Action urged for Yama lintel return

Action urged for Yama lintel return

Officials show a place where the lintel should have stood at the Nong Hong sanctuary in Non Dindaeng district, Buri Ram, in early August. (Photo by Pikool Kaewhawong)
Officials show a place where the lintel should have stood at the Nong Hong sanctuary in Non Dindaeng district, Buri Ram, in early August. (Photo by Pikool Kaewhawong)

Thailand should employ the same tactic that enabled the country to successfully reclaim the famous reclining Vishnu lintel from the US in the 1980s in pressing for the return of an ancient artefact now on display at a San Francisco museum, a Fine Arts expert Sahawat Naenna said.

Early last month, the people's sector in Buri Ram stepped up a call for the Thai government to demand a return of the artefact, a pre-Angkorean lintel featuring Yama, the God of Death, from the Chong Moon Lee museum which put the origin of the artefact as coming "from Nong Hong temple, in Non Dindaeng district, Buri Ram."

The museum has not replied to a request for comments by the Bangkok Post.

By law, Thailand is at a disadvantage and may not be able to fight for the return of artefacts possessed by foreign institutes as the country is not a signatory state of the 1970 Convention on the Means of the Prohibiting and Preventing the Illicit Import, Export and Transfer of Ownership of Cultural Property.
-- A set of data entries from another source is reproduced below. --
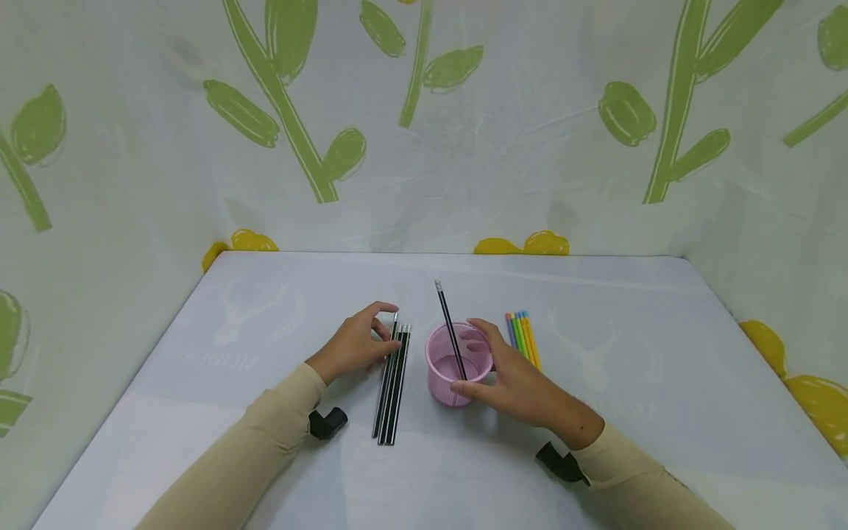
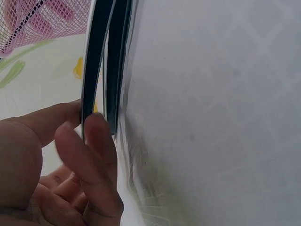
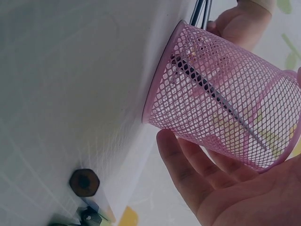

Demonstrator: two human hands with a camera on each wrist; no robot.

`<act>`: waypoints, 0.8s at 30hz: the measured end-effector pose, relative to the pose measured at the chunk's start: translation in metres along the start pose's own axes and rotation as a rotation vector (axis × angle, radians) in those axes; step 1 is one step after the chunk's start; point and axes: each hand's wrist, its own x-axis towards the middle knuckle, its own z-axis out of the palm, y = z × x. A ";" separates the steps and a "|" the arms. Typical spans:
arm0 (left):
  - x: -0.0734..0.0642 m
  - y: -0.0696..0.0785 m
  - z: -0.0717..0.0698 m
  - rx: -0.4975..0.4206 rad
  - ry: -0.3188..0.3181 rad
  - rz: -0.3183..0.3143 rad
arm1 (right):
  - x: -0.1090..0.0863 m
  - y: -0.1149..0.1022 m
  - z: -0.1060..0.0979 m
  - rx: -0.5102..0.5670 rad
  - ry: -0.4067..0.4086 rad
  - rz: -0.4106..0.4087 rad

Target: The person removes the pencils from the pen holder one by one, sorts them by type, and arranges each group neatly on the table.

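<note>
A pink mesh pen holder (image 1: 442,390) stands upright on the table with one black pencil (image 1: 450,324) leaning inside it, silver end up. My right hand (image 1: 520,381) grips the holder, thumb near its front rim and fingers round the far right side; the right wrist view shows fingers (image 3: 181,165) along the mesh. To the left lies a row of black pencils (image 1: 397,397). At their far end my left hand (image 1: 354,342) pinches the leftmost pencil (image 2: 92,61), which is raised a little from the others in the left wrist view.
Several coloured sticks (image 1: 525,340), orange, green, blue and purple, lie behind the right hand. The table (image 1: 265,412) has a pale printed cloth. A white curtain with green leaves (image 1: 241,114) rises at the back and sides. Black wrist mounts (image 1: 327,424) hang below both sleeves.
</note>
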 end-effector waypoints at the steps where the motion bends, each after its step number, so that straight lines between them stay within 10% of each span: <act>1: 0.001 -0.001 0.000 0.017 0.000 0.000 | 0.000 0.000 0.000 -0.002 0.000 -0.001; 24: 0.004 0.002 0.006 0.008 -0.050 -0.101 | 0.000 -0.002 0.000 -0.004 -0.006 0.022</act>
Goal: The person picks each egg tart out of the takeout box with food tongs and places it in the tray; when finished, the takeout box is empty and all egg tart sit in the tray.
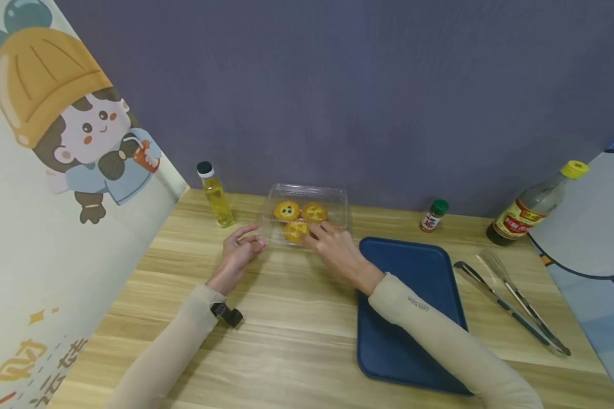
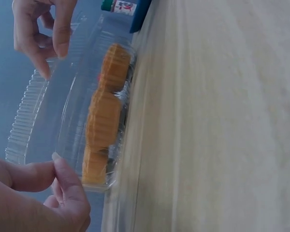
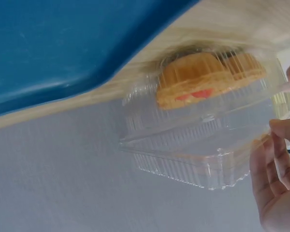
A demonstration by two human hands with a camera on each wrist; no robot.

In the Vishnu lintel case, Thailand strenuously used social pressure in claiming the artefact back from the US which is a signatory state.

The country used old photos of the lintel, taken by archeologist Manit Vallibhotama in 1960-61, when it was at Phanom Rung sanctuary before it disappeared. The photos which are part of Manit's report of Khmer-style temples in the Northeast, became an evidence that the object belonged to Thailand before it was smuggled.

By that time, Mr Sahawat who is former Fine Arts chief, said the Chicago Art Institute did not need to succumb to Thailand's demand given the country's lack of legal right in pursuing the case but it eventually did.

The Buri Ram-based people's sector spearheaded by Tanongsak Harnwong insisted that the two cases are similar and the fight for the return should be possible. The photos of the Nong Hong lintel were the same set taken by Manit for his report.

"The photos show this lintel was at the Nong Hong temple before it was stolen," said the businessman-turned-conservationist who filed a petition with the Fine Arts Department to take action. The fact that the museum attributed Buri Ram as the origin of the lintel should give Thailand some advantage in the fight, he added.

Anandha Chuchoti, chief of the Fine Arts Department, said on Tuesday the picture of the Nong Hong lintel taken by the late Manit is valid evidence in pursuing the return of the artefact.

But it will be a long fight, he said, citing the Vishnu lintel case which lasted more than a decade even though it involved such archaeological heavyweights like the late MC Subhadaradis Diskul.

The department was studying legal aspects of the case, and also the possibility of Thailand ratifying the convention, with the help of the Foreign Affairs Ministry, said Mr Anandha.